System identification
SI aims to identify the real environment’s dynamic parameter values directly and use these values to improve simulation accuracy. It aims to partially address the reality gap associated with inaccurate reconstructions of the real environment. With a more accurate simulation, sim-to-real transfer requires less fine-tuning when transferring to the real environment, which improves sample efficiency. As accurate environment parameter values are difficult to obtain manually, SI techniques infer parameter values in a data-driven manner. The technique developed by Kaspar et al. 118 involved executing a handcrafted controller in the real and simulated environment and iteratively optimizing the simulation parameters until the robot trajectory in each environment matched.
Domain adaptation
DA 199 is an ML technique enabling model transfer to a target domain even when the available data from the target domain is too scarce to facilitate transfer via regular fine-tuning.

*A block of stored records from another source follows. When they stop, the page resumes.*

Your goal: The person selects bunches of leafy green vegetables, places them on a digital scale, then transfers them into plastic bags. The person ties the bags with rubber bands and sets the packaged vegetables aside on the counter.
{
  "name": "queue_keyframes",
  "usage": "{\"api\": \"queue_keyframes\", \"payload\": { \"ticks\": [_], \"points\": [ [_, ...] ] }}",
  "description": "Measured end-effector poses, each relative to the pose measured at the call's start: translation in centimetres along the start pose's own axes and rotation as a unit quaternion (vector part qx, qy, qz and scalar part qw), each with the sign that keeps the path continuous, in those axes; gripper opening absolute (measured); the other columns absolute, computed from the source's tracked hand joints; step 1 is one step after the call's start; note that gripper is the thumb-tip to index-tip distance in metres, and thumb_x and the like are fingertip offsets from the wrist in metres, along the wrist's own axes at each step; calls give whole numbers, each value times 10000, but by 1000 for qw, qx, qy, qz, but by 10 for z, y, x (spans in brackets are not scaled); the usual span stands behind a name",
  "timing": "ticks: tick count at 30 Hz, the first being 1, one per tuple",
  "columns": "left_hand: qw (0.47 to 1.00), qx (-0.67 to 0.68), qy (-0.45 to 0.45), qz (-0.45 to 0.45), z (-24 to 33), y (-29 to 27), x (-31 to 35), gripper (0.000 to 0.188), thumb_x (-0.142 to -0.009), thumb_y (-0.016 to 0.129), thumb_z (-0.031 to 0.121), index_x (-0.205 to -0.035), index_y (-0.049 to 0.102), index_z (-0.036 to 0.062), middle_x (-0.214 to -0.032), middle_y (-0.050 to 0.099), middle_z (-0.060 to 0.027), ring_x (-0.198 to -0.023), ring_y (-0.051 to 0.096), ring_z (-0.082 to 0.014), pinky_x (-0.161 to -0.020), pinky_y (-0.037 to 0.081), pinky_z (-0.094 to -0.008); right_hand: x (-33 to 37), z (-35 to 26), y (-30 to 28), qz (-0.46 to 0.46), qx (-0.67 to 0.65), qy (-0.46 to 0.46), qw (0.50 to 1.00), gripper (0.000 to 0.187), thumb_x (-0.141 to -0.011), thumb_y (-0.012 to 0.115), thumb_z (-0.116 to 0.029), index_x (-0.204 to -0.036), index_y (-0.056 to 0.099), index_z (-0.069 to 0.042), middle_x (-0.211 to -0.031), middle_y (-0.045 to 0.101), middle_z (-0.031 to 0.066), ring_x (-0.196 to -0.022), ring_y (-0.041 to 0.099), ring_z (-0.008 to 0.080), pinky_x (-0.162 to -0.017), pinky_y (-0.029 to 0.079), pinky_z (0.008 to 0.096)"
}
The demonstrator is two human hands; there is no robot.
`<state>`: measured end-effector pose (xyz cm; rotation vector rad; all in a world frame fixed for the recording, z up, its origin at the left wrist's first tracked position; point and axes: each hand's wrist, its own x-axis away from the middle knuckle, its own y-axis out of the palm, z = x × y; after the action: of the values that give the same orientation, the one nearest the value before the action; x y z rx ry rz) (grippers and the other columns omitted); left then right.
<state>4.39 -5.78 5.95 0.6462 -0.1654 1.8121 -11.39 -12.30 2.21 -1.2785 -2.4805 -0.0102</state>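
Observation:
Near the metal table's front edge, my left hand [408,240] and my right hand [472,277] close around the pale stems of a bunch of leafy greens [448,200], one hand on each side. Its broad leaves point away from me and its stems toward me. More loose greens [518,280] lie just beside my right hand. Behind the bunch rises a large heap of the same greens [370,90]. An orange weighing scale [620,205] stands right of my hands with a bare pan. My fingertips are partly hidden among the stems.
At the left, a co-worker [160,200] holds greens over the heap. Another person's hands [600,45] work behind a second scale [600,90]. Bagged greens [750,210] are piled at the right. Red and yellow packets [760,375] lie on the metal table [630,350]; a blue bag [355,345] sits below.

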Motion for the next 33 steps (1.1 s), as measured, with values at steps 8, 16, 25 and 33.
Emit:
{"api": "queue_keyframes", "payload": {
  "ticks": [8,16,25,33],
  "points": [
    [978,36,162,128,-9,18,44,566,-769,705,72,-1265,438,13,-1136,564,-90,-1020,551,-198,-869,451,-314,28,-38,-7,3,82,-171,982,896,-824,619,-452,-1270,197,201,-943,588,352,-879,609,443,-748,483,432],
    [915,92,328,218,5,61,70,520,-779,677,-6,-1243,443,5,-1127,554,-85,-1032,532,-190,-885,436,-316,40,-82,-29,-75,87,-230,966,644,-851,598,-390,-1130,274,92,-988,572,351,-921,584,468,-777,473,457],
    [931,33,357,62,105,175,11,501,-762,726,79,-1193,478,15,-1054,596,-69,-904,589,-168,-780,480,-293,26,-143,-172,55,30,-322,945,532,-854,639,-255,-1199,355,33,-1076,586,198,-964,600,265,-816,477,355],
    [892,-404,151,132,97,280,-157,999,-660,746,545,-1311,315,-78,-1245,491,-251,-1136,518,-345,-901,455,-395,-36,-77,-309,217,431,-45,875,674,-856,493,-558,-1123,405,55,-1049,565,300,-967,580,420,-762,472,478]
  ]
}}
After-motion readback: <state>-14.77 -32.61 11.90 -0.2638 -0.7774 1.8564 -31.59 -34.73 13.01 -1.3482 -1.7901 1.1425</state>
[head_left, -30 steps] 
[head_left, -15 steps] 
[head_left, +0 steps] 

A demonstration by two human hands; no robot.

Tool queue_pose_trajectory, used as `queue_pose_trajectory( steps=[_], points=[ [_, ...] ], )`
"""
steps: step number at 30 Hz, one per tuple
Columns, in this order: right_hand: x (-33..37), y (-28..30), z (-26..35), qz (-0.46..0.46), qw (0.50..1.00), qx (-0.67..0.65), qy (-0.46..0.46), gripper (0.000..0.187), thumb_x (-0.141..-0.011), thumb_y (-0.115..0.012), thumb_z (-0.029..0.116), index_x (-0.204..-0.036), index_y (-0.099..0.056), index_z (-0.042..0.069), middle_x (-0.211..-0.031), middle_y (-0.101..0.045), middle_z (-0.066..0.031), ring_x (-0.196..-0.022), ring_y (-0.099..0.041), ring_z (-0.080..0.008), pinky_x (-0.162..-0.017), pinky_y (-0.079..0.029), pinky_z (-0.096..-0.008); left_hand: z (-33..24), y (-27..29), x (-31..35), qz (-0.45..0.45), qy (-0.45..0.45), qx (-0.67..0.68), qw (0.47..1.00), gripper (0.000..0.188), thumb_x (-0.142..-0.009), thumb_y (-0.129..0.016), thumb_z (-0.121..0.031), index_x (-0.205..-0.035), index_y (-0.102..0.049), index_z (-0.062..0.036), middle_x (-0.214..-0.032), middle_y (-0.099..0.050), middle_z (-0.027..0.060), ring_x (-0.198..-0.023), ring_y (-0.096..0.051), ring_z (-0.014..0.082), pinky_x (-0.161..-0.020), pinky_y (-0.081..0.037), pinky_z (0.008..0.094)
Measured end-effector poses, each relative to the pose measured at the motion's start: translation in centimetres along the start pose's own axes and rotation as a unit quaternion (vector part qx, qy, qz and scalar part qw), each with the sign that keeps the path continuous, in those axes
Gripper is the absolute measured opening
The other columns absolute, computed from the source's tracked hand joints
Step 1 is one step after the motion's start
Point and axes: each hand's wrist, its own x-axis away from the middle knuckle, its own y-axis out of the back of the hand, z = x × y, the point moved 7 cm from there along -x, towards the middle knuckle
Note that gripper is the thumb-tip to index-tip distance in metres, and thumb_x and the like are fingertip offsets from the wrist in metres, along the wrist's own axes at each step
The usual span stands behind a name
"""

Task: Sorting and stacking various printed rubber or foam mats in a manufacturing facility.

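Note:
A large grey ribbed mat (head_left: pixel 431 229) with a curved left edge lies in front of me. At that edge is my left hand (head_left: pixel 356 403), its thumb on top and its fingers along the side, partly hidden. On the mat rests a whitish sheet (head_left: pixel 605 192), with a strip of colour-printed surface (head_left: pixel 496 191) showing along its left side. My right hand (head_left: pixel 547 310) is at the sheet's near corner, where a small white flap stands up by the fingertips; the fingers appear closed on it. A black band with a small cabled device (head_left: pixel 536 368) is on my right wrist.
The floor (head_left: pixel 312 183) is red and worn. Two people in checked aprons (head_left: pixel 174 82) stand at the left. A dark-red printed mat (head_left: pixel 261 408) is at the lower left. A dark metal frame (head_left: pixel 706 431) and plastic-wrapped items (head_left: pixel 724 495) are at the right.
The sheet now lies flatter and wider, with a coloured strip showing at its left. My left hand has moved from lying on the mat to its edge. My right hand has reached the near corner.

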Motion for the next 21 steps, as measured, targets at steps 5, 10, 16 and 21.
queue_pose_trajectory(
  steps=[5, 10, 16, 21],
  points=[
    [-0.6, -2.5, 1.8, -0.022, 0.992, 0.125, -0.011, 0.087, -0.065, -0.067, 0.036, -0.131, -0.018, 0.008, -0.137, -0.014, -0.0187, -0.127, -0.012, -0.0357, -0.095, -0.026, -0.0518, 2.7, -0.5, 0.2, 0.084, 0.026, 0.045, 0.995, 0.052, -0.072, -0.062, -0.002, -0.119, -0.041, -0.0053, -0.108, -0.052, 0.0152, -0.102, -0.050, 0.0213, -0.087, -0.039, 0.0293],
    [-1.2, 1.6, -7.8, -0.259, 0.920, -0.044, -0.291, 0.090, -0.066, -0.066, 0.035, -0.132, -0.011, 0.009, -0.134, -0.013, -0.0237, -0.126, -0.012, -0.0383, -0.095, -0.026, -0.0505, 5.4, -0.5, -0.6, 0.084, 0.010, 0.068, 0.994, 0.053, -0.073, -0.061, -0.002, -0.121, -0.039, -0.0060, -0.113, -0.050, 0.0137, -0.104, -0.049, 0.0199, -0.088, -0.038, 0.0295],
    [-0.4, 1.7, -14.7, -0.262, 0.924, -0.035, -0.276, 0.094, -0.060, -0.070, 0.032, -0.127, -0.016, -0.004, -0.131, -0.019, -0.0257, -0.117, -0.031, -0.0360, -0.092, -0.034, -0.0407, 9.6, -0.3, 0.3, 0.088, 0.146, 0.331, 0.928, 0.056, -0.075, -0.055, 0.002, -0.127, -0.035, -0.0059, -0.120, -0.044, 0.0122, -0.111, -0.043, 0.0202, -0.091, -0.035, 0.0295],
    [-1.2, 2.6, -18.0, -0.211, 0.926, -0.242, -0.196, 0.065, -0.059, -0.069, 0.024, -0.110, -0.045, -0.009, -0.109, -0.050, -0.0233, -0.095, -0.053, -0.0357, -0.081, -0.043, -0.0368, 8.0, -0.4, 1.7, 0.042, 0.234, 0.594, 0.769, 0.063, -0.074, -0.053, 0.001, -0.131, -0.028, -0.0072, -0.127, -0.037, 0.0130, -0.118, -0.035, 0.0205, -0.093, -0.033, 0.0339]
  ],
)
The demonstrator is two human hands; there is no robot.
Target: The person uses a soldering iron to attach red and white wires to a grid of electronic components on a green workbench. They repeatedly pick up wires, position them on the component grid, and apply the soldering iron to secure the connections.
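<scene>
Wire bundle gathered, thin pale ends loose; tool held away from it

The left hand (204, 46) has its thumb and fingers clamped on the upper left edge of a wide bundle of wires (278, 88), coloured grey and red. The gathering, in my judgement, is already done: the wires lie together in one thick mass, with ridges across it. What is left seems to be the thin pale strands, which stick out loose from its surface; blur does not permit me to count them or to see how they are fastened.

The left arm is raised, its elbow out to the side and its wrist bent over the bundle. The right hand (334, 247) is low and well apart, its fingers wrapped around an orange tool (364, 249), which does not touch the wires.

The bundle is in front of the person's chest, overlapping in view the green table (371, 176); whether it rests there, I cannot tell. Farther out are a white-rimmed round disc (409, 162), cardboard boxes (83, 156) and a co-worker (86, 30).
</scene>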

DA is achieved by unifying the source (simulation) and target (real) domain data in the same feature space, allowing knowledge obtained in the source domain to improve the model’s performance in the target domain. It is often used to address the reality gap associated with inaccurate synthetic sensor data generation in simulation. DA can be promising for sim-to-real transfer as this can reduce the amount of real environment fine-tuning for successful sim-to-real transfer, which improves sample efficiency.
DA techniques typically centre around the use of Generative Adversarial Networks (GANs). 200 GANs are trained in an unsupervised manner to generate ability to realistic samples that imitate a relatively scarce dataset. In the context of RL for contact-rich robotic manipulation, GANs will be trained on a scarce dataset of sensor data from reality. After training a GAN, the underlying distribution of real data is captured in a low-dimensional latent space. The latent spaces of data captured in the real environment and the simulated environment can then be aligned, creating a mapping from the source environment. Then, a policy trained in simulation can directly be transferred to reality without further re-training using the mapping of sensory observations between the source and target domains.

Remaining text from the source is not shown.